● **Try it**:
Once you have located the line containing "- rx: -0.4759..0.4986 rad" in the material below, return it exactly along with each line after it through the line containing "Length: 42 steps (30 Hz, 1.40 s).".

--- START ---

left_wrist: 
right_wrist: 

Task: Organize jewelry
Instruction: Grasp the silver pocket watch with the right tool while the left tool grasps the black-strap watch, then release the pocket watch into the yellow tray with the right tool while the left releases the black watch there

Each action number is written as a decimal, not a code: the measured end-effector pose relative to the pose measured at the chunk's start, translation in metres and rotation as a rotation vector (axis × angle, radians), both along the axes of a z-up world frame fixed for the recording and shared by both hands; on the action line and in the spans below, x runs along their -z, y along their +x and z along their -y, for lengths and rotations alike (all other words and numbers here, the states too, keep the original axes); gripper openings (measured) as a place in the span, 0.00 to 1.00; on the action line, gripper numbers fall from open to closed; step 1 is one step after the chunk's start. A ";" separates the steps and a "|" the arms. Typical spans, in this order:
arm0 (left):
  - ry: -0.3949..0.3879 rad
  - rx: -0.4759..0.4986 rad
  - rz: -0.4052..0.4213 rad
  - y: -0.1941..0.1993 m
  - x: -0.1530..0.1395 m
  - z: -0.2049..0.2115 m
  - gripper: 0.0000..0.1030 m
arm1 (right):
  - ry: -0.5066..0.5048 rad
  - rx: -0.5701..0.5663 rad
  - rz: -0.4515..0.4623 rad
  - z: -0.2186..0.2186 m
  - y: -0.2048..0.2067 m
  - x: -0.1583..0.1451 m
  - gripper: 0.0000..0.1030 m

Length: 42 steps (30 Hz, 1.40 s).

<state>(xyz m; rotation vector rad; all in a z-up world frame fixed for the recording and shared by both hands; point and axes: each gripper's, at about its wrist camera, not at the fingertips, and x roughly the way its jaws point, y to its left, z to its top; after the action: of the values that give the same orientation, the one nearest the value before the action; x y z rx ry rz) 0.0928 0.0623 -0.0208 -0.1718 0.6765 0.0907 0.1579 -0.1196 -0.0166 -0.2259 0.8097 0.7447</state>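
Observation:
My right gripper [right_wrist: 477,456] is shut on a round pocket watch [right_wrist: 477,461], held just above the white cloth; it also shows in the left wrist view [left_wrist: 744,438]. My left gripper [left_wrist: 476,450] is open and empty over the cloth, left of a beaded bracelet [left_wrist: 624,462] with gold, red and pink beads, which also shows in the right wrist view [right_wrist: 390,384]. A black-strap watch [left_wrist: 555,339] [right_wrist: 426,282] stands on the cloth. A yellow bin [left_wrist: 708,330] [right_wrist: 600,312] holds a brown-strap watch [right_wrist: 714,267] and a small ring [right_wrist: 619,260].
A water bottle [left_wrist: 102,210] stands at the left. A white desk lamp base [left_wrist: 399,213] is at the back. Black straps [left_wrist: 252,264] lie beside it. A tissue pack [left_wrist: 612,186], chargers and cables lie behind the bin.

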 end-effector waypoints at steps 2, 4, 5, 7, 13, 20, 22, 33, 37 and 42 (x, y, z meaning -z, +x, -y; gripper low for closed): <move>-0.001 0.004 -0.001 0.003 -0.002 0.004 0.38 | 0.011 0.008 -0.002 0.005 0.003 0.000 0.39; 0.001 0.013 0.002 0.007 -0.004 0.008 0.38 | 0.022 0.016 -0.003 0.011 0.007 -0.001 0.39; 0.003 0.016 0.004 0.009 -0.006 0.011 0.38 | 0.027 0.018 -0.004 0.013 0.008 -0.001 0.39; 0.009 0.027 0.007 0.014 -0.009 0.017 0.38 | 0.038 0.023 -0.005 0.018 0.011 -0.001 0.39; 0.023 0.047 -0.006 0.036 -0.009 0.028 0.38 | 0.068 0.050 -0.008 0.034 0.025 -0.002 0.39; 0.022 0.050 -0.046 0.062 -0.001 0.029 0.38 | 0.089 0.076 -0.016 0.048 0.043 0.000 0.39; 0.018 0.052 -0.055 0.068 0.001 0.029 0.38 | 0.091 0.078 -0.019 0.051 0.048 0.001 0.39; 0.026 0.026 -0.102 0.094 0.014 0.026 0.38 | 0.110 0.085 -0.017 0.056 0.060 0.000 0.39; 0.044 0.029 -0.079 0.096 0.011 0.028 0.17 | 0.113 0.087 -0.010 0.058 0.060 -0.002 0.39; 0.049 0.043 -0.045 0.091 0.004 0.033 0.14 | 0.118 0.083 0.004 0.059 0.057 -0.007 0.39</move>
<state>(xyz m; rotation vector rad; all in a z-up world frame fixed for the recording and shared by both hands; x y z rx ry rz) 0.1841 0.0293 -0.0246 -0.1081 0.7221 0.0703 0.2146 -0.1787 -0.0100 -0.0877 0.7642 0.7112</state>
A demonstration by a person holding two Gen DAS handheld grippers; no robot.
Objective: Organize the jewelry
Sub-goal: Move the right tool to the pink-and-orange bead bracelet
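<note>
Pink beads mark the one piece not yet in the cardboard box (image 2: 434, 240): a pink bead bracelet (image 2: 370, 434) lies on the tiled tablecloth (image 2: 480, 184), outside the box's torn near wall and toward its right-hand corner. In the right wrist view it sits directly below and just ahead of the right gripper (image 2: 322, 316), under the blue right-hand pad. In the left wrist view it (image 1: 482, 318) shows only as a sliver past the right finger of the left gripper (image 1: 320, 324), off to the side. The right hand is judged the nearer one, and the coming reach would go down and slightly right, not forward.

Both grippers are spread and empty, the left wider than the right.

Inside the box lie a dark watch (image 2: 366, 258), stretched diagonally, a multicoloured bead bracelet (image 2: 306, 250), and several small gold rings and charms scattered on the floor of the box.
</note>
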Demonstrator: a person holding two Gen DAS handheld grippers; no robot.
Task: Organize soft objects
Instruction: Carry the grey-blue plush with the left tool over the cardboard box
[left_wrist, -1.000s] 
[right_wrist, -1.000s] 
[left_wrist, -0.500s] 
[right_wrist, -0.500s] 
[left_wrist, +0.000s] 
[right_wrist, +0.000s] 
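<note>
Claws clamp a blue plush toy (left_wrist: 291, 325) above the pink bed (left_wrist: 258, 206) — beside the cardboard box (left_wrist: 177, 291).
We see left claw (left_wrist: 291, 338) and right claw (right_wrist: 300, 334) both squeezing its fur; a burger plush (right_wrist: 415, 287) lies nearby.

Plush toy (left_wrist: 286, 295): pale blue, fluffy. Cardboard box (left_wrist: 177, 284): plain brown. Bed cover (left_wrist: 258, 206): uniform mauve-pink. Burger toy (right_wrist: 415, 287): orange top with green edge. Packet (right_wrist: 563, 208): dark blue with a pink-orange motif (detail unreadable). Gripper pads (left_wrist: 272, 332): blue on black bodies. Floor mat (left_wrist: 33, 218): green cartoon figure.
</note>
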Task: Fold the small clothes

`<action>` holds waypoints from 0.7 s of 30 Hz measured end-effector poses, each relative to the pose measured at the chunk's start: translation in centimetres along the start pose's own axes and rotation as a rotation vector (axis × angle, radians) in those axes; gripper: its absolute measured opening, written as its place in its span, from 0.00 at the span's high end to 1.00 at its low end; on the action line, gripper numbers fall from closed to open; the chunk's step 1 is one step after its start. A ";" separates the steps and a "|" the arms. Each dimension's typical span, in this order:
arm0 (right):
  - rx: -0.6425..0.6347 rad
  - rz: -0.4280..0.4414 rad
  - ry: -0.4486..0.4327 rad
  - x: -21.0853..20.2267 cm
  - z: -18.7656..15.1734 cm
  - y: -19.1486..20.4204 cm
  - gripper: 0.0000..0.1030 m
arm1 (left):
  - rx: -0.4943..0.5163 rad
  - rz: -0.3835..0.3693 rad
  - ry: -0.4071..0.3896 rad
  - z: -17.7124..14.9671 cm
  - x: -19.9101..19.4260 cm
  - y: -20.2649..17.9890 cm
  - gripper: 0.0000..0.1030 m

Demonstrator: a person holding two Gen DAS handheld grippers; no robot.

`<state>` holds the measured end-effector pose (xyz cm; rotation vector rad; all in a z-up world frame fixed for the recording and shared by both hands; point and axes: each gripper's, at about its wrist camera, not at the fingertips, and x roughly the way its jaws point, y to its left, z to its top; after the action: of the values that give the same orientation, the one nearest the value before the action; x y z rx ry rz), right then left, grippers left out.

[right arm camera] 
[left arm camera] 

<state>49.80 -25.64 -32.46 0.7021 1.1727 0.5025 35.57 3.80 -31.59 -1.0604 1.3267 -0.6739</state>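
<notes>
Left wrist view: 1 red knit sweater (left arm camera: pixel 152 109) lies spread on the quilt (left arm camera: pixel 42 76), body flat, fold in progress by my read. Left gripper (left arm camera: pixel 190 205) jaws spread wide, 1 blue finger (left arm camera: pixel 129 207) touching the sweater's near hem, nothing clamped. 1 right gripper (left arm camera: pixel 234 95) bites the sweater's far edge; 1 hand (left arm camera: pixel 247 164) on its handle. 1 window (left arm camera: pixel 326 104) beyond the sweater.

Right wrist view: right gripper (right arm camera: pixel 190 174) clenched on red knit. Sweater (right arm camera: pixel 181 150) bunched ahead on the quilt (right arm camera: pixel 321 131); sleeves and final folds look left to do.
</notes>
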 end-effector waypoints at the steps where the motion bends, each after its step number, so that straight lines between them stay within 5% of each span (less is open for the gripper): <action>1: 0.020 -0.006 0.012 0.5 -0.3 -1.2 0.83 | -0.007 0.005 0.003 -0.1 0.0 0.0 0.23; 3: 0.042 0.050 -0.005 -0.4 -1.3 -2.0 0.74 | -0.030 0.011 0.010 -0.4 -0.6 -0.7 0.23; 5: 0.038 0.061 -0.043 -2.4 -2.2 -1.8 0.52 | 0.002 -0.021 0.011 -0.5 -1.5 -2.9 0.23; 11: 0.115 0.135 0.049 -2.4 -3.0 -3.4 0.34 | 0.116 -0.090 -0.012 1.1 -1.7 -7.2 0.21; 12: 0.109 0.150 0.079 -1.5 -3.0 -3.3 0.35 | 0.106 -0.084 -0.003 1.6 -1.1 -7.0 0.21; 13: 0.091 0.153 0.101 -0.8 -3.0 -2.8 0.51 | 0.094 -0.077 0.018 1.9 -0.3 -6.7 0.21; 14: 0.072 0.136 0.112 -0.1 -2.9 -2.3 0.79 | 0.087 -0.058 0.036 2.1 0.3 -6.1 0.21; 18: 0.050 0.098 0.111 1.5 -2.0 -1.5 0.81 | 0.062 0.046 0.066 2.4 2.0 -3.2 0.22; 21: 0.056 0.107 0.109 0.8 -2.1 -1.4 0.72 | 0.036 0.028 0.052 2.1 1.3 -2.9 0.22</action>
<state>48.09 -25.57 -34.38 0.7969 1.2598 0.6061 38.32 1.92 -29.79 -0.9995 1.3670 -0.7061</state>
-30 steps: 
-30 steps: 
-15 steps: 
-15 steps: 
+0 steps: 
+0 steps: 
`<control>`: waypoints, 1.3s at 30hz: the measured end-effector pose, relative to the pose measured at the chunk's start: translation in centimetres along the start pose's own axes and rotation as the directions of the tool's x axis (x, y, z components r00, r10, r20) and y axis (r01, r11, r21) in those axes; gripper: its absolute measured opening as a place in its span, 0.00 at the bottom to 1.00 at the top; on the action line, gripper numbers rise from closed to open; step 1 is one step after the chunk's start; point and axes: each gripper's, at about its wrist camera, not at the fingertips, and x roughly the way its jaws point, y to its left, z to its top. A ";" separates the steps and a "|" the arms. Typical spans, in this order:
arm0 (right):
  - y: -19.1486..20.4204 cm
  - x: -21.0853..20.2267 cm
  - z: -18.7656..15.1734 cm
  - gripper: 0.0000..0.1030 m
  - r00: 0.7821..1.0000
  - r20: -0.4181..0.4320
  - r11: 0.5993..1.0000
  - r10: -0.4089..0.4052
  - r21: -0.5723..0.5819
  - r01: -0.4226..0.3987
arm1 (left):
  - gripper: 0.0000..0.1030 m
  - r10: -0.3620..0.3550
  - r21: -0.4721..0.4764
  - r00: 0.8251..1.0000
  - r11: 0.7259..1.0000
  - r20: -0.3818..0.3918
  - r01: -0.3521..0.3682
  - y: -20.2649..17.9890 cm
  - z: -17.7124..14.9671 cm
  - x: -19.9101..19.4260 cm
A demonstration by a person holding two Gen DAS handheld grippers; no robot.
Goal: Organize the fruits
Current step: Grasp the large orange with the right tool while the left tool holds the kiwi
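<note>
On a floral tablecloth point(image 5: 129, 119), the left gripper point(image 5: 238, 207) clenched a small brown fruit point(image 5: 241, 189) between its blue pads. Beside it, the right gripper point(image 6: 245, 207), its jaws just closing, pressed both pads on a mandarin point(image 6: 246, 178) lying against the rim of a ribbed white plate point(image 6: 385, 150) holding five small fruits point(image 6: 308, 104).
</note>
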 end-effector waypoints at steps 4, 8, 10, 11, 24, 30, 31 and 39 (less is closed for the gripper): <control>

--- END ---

● **Output of the exercise**:
  - rx: -0.4759..0.4986 rad
  - rz: -0.4052..0.4213 rad
  - y: -0.1941..0.1993 m
  - x: -0.1530..0.1395 m
  - z: -0.2049..0.2115 m
  - gripper: 0.0000..0.1030 m
arm1 (right):
  - ry: -0.5066..0.5048 rad
  - rx: -0.5701..0.5663 rad
  - rz: -0.4515..0.4623 rad
  - z: -0.2186..0.2186 m
  - y: -0.2048..0.2067 m
  - x: -0.1583..0.1451 m
  - gripper: 0.0000..0.1030 m

Length: 42 steps (30 Hz, 1.40 s).

The generated output is now complete.